## Problem details
The expected answer holds every line from the first line of the data below through the line containing "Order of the", exactly as written, and no other line.

━━━━━━━━━━━━━━━━━━━━

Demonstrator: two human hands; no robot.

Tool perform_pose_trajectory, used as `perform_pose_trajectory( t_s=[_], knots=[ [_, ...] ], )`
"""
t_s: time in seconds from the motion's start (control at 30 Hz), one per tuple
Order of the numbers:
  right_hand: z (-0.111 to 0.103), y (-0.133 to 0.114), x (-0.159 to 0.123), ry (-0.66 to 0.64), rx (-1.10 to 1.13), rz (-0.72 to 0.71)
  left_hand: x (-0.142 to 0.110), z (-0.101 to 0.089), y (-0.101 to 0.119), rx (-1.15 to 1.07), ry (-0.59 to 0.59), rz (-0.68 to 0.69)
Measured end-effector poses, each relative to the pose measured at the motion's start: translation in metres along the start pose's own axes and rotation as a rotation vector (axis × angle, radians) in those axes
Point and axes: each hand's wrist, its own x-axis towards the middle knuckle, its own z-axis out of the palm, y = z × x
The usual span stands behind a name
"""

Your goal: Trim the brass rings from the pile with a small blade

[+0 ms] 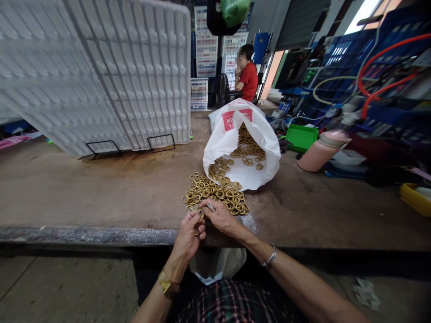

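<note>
Fingers (191, 217) of the left hand (188, 235) pinch gold-coloured rings (201, 217) at the near edge of the bench (101, 197), beside the ring pile (218, 194); the right hand (221, 219) grips a small silvery tool (211, 207). A loose pinch could let one fall.

I take this for a workshop: my camera gives me a long, worn brown worktable (134, 193) with a heap of round brass-coloured rings (215, 193), stacked white slatted plastic crates (206, 49) behind, a curving orange hose (365, 109) and a grey ribbed roller shutter (299, 27).
</note>
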Motion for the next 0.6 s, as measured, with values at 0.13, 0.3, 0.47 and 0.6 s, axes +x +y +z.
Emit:
perform_pose_trajectory(
  t_s=[0.13, 0.3, 0.47, 0.6],
  knots=[
    [-0.002, 0.0, 0.003, -0.051, 0.004, 0.002, 0.001, -0.002, 0.002, -0.034, -0.038, -0.078],
    [-0.003, 0.001, 0.002, -0.049, 0.003, 0.021, 0.005, -0.006, 0.009, -0.305, -0.038, -0.35],
    [-0.003, 0.002, -0.004, -0.1, 0.043, 0.014, 0.004, -0.003, 0.01, -0.383, -0.023, -0.407],
    [-0.003, 0.001, -0.004, -0.099, 0.065, 0.031, 0.002, -0.001, 0.009, -0.459, -0.052, -0.441]
  ],
)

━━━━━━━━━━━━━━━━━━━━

## Response to this task
Demonstrator: two human hands; no robot.

Tool perform_pose_trajectory, used as `perform_pose_trajectory( t_s=[_], knots=[ [_, ...] ], )`
"""
t_s: time in seconds from the motion's start (control at 30 Hz), one per tuple
Order of the numbers:

No more work is left in this exercise.